En español | A House of Representatives committee on Wednesday approved a bill reauthorizing a landmark law that for more than 50 years has helped millions of older Americans stay in their homes by providing services such as Meals on Wheels, support for family caregivers and transportation.
The Dignity in Aging Act of 2019, introduced on Monday by three Democratic and three Republican representatives, would extend the Older Americans Act (OAA) for five years and increases funding for its programs by 7 percent in federal fiscal year 2020 and by 6 percent in each year from 2021 to 2024. The Education and Labor Committee, by a unanimous voice vote, agreed to send the measure to the full House. A similar bill is expected to be introduced in the Senate later this year.
The OAA, which was passed in 1965 — the same year Congress enacted Medicare, Medicaid and the Civil Rights Act — expires on Sept. 30. AARP founder Ethel Percy Andrus was at President Johnson’s side when he signed the OAA into law. The legislation provides money to each state based on its share of the country’s older Americans and helps about 11 million people over the age of 60 every year.
“Giving Americans the support they need to live at home with independence and dignity has always been a bedrock goal of OAA, and it has been remarkably successful,” Bill Sweeney, AARP senior vice president for government affairs, said in a letter to committee leaders. The bipartisan bill was introduced by Reps. Suzanne Bonamici (D-Ore.), Elise Stefanik (R-N.Y.), Susie Lee (D-Nev.), James Comer (R-Ky.), Susan Wild (D-Pa.) and Dusty Johnson (R-S.D.).
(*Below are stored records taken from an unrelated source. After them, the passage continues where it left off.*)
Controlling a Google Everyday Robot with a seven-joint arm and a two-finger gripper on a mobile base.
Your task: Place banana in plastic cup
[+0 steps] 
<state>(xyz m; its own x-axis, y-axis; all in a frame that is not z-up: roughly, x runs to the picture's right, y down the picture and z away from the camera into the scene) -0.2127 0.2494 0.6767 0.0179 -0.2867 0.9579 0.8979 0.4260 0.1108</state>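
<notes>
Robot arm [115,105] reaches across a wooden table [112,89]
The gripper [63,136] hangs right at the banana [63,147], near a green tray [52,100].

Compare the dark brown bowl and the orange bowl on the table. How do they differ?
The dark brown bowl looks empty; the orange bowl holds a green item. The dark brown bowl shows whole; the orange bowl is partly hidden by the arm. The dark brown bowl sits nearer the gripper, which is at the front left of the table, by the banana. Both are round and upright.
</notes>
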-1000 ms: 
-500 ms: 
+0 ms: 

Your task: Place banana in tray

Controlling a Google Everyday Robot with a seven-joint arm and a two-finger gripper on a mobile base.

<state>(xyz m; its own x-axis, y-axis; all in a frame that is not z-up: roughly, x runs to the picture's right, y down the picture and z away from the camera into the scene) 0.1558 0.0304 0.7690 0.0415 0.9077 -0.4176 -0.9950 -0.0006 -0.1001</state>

Along with providing more funding for the OAA, Bonamici’s measure would increase the emphasis on services that help older Americans deal with social isolation. It would also extend the RAISE Family Caregivers Act, which requires the federal government to create a nationwide strategy to support family caregiving. Plus, it would strengthen the National Family Caregiver Support Program, which provides family caregivers with vital respite care for their loved ones, as well as education, training and other support.
“For many older Americans, the key to being able to stay in their own homes is the dedication and commitment of family caregivers,” Sweeney stated. “An estimated 40 million family caregivers provide a staggering $470 billion annually in unpaid care to their loved ones. By supporting family caregivers, we can help people stay at home, helping to delay or prevent more costly nursing home care and unnecessary hospitalizations.”
While Sept. 30 is the deadline for reauthorizing the Older Americans Act, if Congress fails to make a move that doesn’t mean that funding for programs like Meals on Wheels and caregiver supports will be cut off immediately. Historically, Congress has provided money for such programs even when the reauthorizations have lagged behind.